No, a patto che ritrovi una visione chiara e un’identità che la distingua dalle altre. Le lezioni che lei stessa ha portato nell’era della golden age sono ancora valide oggi: poche serie tv, ma fatte bene. Scommettere su autori coraggiosi e visionari, prodotti audaci e scritti con cura, idee nuove e, possibilmente, una serie spartiacque che sappia conquistare le massime platee e trainare sulle spalle le altre produzioni. Perché no, continuare a scommettere sui franchise, ma farlo senza più ancorarsi a certezze ormai ataviche.

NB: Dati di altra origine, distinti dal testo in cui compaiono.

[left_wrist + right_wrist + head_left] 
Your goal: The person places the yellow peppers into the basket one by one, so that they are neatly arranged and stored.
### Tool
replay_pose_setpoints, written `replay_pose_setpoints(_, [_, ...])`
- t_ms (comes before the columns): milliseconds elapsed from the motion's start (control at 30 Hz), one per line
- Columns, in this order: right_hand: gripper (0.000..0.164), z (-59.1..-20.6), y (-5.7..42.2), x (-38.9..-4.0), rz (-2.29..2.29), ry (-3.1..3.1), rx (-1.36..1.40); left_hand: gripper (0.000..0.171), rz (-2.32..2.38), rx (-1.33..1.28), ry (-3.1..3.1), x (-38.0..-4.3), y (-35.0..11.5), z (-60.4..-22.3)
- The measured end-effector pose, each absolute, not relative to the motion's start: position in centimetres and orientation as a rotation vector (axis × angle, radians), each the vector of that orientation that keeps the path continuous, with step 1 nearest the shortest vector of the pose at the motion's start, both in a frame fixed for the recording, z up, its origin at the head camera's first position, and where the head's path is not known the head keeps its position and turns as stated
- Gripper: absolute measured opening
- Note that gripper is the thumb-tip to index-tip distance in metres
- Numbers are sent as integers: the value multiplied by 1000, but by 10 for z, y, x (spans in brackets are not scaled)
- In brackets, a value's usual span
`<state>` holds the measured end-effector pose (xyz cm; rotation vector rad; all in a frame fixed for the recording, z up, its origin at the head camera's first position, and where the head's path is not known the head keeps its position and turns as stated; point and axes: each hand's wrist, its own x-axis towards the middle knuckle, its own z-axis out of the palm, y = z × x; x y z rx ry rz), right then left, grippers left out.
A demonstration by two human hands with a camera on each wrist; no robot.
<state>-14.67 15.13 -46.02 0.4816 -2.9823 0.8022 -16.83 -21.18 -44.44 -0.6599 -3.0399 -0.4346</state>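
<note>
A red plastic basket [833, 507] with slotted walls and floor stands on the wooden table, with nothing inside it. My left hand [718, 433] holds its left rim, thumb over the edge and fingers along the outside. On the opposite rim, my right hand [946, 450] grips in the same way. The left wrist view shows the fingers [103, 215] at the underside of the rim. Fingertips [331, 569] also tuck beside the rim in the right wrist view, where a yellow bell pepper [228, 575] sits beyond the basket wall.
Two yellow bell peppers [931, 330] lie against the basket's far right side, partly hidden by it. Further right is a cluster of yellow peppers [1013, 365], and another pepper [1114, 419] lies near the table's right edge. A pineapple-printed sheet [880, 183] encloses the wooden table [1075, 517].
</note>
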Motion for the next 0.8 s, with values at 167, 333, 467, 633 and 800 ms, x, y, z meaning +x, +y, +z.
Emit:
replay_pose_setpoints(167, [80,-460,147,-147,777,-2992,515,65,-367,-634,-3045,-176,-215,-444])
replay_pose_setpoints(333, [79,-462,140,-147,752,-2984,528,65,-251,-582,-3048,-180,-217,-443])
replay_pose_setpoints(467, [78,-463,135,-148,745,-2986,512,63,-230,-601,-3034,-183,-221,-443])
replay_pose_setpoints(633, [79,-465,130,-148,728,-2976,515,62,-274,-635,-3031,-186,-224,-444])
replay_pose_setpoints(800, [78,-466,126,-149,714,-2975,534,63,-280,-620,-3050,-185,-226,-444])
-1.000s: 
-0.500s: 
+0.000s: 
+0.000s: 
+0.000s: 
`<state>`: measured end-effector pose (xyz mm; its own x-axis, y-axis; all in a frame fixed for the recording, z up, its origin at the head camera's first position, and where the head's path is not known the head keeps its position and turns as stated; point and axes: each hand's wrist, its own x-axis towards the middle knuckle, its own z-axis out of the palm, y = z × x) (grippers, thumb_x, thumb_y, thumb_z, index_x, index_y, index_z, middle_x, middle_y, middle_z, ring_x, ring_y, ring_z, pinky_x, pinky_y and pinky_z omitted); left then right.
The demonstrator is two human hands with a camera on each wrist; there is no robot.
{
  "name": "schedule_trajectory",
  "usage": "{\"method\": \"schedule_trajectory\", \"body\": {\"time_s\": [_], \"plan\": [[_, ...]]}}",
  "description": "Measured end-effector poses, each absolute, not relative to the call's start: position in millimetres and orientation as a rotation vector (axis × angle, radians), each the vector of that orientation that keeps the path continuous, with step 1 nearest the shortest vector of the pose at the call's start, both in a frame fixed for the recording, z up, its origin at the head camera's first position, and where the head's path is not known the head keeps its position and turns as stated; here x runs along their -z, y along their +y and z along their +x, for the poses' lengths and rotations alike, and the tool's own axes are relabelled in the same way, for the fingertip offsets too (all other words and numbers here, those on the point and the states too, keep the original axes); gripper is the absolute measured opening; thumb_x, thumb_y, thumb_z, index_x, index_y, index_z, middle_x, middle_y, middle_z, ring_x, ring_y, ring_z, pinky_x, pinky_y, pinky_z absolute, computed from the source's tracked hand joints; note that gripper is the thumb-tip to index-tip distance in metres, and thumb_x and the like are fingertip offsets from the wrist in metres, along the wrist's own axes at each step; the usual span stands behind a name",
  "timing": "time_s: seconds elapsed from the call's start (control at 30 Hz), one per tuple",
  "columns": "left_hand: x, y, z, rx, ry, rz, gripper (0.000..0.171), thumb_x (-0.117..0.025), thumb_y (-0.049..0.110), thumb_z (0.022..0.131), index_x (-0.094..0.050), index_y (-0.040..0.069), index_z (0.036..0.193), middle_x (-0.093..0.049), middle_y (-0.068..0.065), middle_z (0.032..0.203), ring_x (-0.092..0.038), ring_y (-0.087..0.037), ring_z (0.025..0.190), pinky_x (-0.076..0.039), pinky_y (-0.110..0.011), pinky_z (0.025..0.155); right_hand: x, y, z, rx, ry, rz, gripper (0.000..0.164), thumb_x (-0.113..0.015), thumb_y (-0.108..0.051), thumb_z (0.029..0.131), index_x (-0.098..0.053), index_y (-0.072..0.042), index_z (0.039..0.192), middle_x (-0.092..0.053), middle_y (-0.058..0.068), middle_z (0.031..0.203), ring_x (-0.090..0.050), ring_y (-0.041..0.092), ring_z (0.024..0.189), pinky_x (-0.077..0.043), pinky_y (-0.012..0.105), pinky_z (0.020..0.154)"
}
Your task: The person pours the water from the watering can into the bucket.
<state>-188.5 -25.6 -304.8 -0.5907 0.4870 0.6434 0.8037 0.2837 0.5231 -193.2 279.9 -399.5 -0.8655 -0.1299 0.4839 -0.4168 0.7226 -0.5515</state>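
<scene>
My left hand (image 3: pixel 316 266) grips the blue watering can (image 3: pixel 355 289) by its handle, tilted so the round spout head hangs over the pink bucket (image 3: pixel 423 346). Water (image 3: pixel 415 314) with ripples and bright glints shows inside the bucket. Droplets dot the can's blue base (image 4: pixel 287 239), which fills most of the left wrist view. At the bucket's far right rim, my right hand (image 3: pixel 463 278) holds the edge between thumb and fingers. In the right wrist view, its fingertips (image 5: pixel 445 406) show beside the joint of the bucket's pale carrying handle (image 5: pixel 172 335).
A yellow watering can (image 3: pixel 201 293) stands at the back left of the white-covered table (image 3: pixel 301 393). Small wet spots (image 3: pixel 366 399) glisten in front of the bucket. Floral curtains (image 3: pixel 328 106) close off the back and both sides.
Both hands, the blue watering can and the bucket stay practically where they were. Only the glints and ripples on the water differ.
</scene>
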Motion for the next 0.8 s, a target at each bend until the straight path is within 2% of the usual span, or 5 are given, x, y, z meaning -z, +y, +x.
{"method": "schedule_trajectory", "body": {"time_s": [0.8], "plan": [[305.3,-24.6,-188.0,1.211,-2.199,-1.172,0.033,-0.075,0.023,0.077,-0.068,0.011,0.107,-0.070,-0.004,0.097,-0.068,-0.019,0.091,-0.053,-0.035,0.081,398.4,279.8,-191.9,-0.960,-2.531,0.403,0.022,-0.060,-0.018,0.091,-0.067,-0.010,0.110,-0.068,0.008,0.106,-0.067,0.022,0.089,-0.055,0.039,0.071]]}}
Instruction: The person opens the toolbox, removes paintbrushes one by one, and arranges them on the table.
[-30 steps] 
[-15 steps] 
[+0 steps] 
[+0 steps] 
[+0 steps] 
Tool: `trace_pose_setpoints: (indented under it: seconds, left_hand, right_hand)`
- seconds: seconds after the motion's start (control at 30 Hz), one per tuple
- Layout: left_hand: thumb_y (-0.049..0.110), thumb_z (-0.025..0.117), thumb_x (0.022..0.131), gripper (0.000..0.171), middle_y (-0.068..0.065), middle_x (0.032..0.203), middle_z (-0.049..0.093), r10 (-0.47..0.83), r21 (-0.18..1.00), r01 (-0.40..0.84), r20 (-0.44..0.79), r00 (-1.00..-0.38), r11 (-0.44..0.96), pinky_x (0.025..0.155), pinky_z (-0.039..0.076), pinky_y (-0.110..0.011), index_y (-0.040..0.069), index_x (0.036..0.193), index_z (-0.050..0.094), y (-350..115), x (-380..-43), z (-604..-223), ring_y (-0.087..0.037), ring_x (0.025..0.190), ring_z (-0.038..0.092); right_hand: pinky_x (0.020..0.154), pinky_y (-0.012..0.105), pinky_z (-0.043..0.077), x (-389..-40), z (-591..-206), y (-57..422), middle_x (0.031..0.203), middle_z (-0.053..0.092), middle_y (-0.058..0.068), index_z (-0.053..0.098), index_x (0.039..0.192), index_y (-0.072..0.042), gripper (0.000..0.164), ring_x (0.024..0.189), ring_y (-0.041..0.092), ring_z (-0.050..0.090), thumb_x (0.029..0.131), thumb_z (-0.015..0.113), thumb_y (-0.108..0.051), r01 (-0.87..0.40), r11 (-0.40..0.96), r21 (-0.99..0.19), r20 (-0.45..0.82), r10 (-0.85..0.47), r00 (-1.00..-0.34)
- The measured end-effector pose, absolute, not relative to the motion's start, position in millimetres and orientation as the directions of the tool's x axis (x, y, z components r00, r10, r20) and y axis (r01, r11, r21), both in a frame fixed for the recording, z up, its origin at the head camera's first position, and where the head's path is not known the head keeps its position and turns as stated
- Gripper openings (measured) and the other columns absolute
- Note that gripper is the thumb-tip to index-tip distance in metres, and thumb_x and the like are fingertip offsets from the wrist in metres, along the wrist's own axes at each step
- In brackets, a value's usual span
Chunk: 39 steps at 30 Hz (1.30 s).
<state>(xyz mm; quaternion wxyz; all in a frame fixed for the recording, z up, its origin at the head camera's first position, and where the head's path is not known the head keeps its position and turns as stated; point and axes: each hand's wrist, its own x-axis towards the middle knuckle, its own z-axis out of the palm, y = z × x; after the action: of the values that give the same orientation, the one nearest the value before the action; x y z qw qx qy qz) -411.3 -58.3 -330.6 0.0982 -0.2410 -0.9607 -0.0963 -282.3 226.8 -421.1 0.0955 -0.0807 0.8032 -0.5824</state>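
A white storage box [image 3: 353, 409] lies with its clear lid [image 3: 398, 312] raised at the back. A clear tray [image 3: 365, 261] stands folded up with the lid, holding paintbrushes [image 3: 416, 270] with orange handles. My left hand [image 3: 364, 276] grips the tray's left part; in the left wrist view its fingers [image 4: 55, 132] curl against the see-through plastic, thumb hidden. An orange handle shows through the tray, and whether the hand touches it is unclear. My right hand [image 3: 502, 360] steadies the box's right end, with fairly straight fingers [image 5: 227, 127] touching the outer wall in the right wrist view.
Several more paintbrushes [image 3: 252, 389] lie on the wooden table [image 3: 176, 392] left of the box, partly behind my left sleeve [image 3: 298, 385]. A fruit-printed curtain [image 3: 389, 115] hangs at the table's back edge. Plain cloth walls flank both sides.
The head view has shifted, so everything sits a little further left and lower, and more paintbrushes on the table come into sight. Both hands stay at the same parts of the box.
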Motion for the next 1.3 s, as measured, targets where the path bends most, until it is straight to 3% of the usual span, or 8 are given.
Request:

Si parla da anni, per esempio, di un prequel incentrato su Gus Fring. Molti lo vorrebbero e, al di là dello scetticismo che troverebbe in parte del pubblico, avrebbe le potenzialità per espandere credibilmente l’universo di Breaking Bad come già aveva fatto con straordinari esiti Better Call Saul. La stessa The Walking Dead potrebbe ancora avere qualcosa di eccezionale da raccontare, a patto che lo faccia con una prospettiva davvero rinnovata e non più stanca. Insomma, non sarà facile, ma la AMC ha ancora tutte le carte in regola per scrivere alcuni capitoli fortunati della sua importante saga. Avremo sempre bisogno, d’altronde, di case che sappiano dare valore alle grandi storie.